Have you ever wondered if there’s a natural way to lower your high blood pressure, guard against Alzheimer's, lose weight, and feel better? Well as it turns out there is. Michael Greger, M.D. FACLM, founder of NutritionFacts.org, and author of the instant New York Times bestseller “How Not to Die” celebrates evidence-based nutrition to add years to our life and life to our years.

Is Yoga Good for You? Part 1

The answer may surprise you. This episode features audio from:

  • https://nutritionfacts.org/video/how-to-prove-whether-yoga-has-special-health-benefits/
  • https://nutritionfacts.org/video/yoga-put-to-the-test-for-ms-back-pain-neck-pain-insomnia-and-breast-cancer/
  • https://nutritionfacts.org/video/yoga-put-to-the-test-for-headaches-diabetes-osteoarthritis-and-the-elderly/

Visit the video pages for all sources and doctor’s notes related to this podcast.

Discuss

Today, we look at the effect yoga may or may not have on a wide variety of conditions, and…yes, I do a little myth-busting in both directions.

The practice of yoga for health has become popular in the United States and worldwide. A 2016 survey estimated that 36 million Americans may be involved in yoga to varying degrees. Though the origins of yoga go back thousands of years, it was only introduced to the United States about a century ago. What are the risks and the benefits?

Yoga users tend to report having a better health status, but that doesn’t necessarily mean yoga was the cause. For example, yoga practitioners were more likely to be normal weight rather than obese, and that alone could give you better health. Of course, if the yoga was responsible for the weight loss, then that would be to yoga’s credit. But yoga users are also more likely to be white, female, young, and college-educated—all of which are independently associated with better health status. The same thing with higher socioeconomic status.

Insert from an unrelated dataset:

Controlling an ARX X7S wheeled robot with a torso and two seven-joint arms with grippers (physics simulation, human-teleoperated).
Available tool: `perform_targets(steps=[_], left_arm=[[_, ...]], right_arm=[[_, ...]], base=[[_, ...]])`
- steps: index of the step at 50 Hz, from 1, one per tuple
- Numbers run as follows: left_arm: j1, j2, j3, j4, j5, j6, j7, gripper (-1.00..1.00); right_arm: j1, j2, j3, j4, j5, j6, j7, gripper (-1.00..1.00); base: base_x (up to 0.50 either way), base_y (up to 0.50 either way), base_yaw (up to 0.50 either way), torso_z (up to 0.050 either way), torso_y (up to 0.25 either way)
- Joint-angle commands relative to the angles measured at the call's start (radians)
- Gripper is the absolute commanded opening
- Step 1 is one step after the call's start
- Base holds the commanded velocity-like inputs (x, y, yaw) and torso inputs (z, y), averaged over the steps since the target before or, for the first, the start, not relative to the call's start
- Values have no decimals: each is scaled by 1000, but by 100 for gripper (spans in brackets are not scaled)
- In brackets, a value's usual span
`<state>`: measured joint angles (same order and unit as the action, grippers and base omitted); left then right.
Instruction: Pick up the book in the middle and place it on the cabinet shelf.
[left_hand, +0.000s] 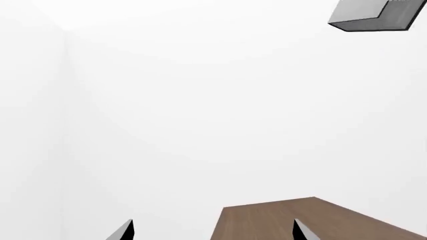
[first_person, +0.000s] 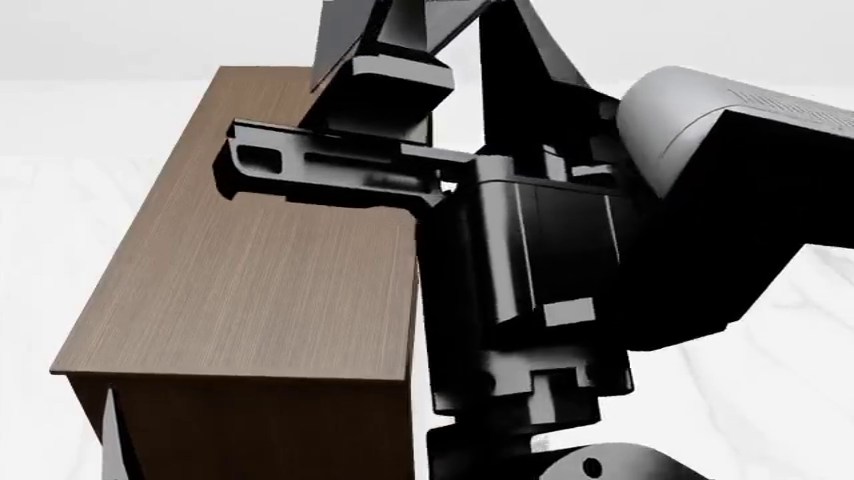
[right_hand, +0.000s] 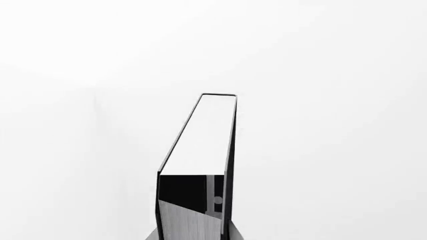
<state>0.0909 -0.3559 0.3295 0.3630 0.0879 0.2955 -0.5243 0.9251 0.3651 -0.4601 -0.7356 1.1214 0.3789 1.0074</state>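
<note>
The right claw (right_hand: 193, 235) is clenched on the thick hardback book with a dark charcoal cover and white page edges (right_hand: 200, 145), gripped at one end so it juts straight out, likely for setting down flat. In the head view the raised right arm hangs over the tall dark brown wood-grain cabinet's flat top (first_person: 254, 270). The left claw (left_hand: 213, 231) is released, holding nothing, near that top, apparently kept clear

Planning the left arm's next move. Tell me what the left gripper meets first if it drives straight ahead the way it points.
Probably nothing near: beyond the left gripper lies mostly bare white wall. The cabinet shelf sits low in its wrist view, likely passing beneath, though depth is unclear.
</note>
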Motion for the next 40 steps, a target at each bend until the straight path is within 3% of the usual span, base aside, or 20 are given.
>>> perform_targets(steps=[1,27,40], left_arm=[[4,10,-20,36,3,-22,25,100],[-8,7,-13,-29,-11,29,14,100],[-4,2,-11,-10,-14,14,12,100]], right_arm=[[55,-79,74,90,245,-53,-118,-100],[157,-277,92,247,572,-148,-40,-100],[181,-308,83,285,643,-206,21,-100]], base=[[0,0,0,0,0],[0,0,0,0,1],[0,0,0,1,2]])
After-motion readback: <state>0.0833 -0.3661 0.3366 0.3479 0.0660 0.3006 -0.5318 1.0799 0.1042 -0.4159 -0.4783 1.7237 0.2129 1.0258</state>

Yoga practitioners also tend to exhibit other positive health behaviors––specifically more regular physical activity in general and a vegetarian diet. And the more yoga people practiced, the more likely they were to cut out meat and to eat more and more fruits and vegetables. For every additional day per week of yoga practice, the odds of being vegetarian increased 20 percent. About one in three yoga teachers surveyed in the UK follow a plant-based diet––much higher than the general population.

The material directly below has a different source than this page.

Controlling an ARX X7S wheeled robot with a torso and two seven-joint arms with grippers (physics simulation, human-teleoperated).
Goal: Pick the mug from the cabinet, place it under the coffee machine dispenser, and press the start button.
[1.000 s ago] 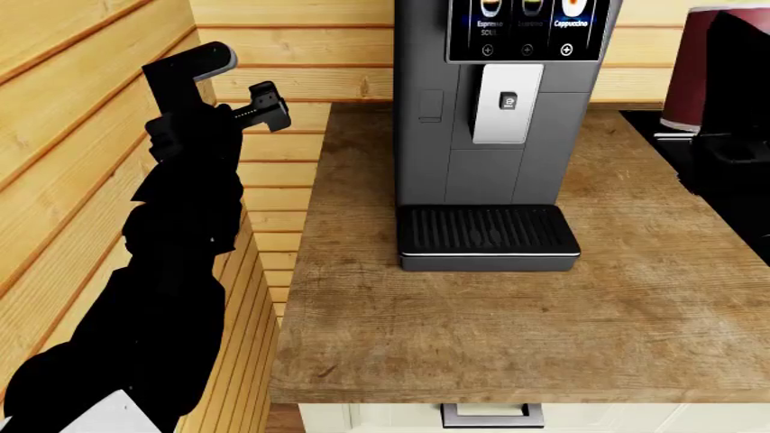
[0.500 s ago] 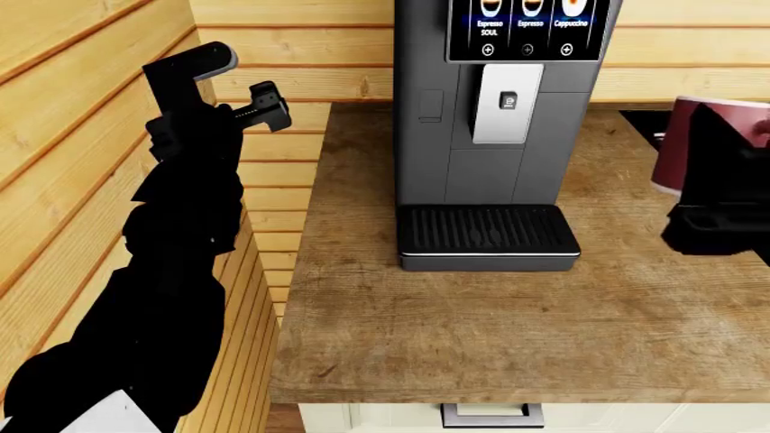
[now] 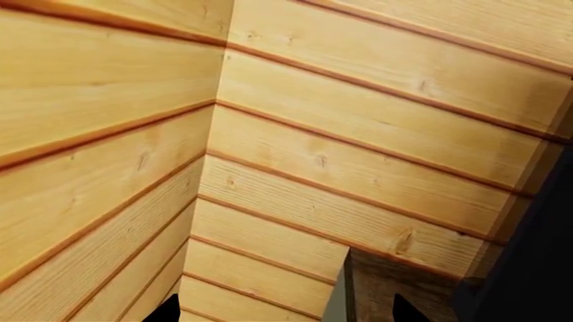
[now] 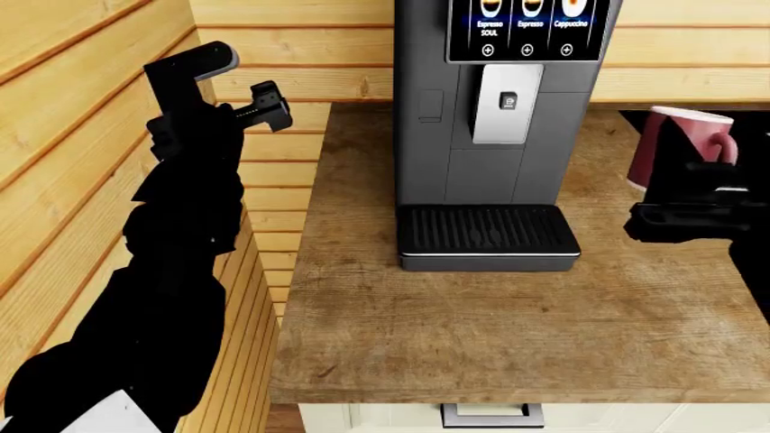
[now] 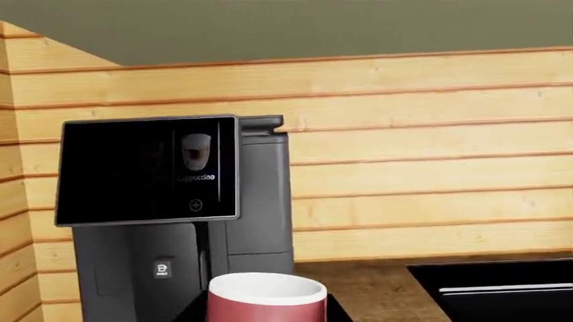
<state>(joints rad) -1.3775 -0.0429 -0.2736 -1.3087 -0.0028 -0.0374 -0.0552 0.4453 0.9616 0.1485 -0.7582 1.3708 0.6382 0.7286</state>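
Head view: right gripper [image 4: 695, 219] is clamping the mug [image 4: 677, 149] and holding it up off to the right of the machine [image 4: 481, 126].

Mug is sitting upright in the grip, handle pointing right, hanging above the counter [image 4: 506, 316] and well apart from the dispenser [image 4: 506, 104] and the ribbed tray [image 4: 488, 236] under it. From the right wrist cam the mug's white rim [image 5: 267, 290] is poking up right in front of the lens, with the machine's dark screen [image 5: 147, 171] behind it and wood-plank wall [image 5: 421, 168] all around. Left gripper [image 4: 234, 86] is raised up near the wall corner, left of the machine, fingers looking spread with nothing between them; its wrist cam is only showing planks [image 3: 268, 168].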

So, when you’re doing a study like this, comparing the cardiovascular health of yoga practitioners to runners, to sedentary individuals, you can see how difficult it would be to tease out the effects of yoga when significantly more yogis reported refraining from eating meat compared to the other two groups. It’s like when I was reading about the role of yoga in the prevention and management of various cardiovascular diseases, I was so excited to read that yoga could significantly reduce cholesterol levels. After all, heart disease is the #1 killer of men and women. And when I looked up those studies, I got really excited. Reversal of coronary atherosclerosis with yoga? I thought the only lifestyle intervention that could reliably do that was a whole food plant-based diet. Well, what do you think the Yoga Lifestyle Intervention was? A diet packed so full of whole plant foods—fruits, vegetables, whole grains, beans, and nuts—they were getting about 50 grams of fiber a day. No wonder they got heart disease reversal. But what role, if any, did the yoga itself actually play?

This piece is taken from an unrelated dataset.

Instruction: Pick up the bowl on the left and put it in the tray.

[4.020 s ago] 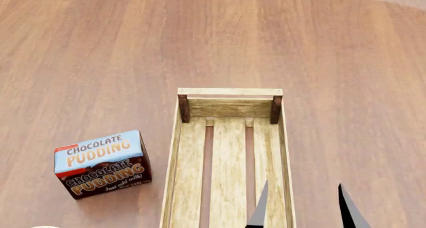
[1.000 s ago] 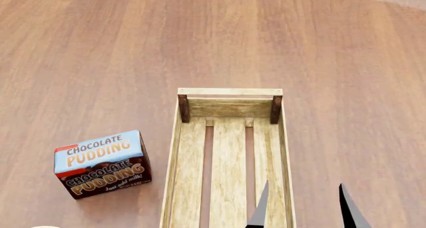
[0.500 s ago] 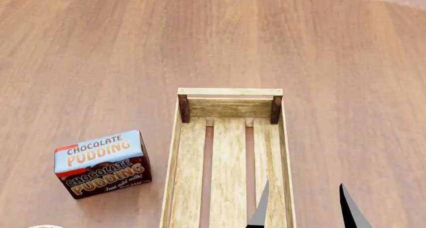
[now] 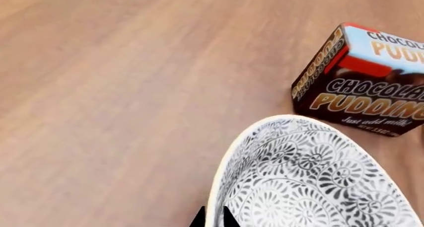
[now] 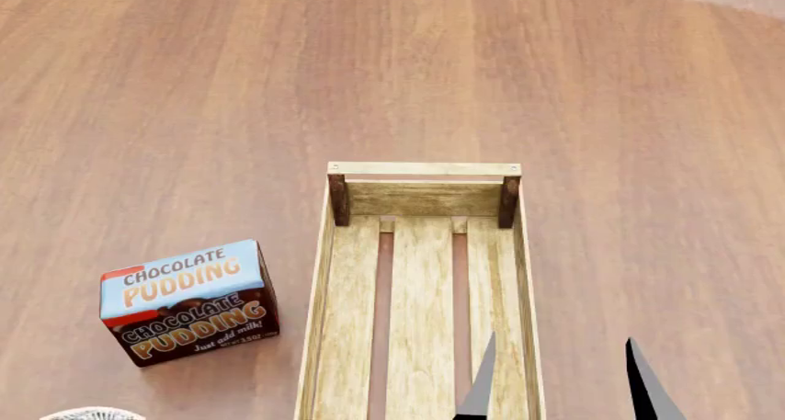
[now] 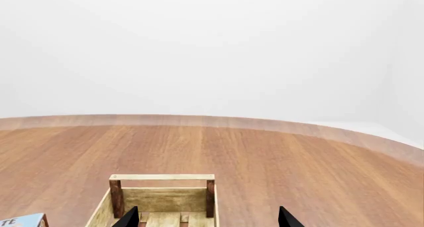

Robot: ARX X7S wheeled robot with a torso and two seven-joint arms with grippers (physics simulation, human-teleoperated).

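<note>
The bowl (image 4: 311, 177), white with a dense grey-blue floral pattern, fills the lower part of the left wrist view. Its rim passes between the two close-set black tips of my left gripper (image 4: 213, 219), which is shut on that rim. In the head view only a sliver of the bowl (image 5: 92, 414) shows at the bottom left edge. The tray (image 5: 424, 169), a light-wood slatted crate with dark corner posts, lies in the middle with nothing in it. My right gripper (image 5: 558, 383) hangs open over the tray's near right side, and its wrist view shows the tray (image 6: 162, 177) ahead.
A chocolate pudding box (image 5: 190, 300) stands left of the tray, just beyond the bowl (image 4: 361, 80). The brown wooden table (image 5: 589, 117) stretches far and to both sides. A corner of the box (image 6: 23, 221) shows in the right wrist view.
More of the bowl's rim has come into the head view at the bottom left edge. The right gripper, tray and pudding box have not moved.
</note>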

Now, if yoga gets you to adopt a better lifestyle—stop smoking, eat healthier—great. Whatever gets people to take better care of themselves. If your tinfoil hat tells you Martians want you to skip the doughnuts, I’m all in favor. Whatever it takes. But if we are to tease out whether practicing yoga has any special benefits in and of itself, we really need to look to interventional studies, randomized controlled trials that go beyond just associations and correlations, and can instead prove cause and effect.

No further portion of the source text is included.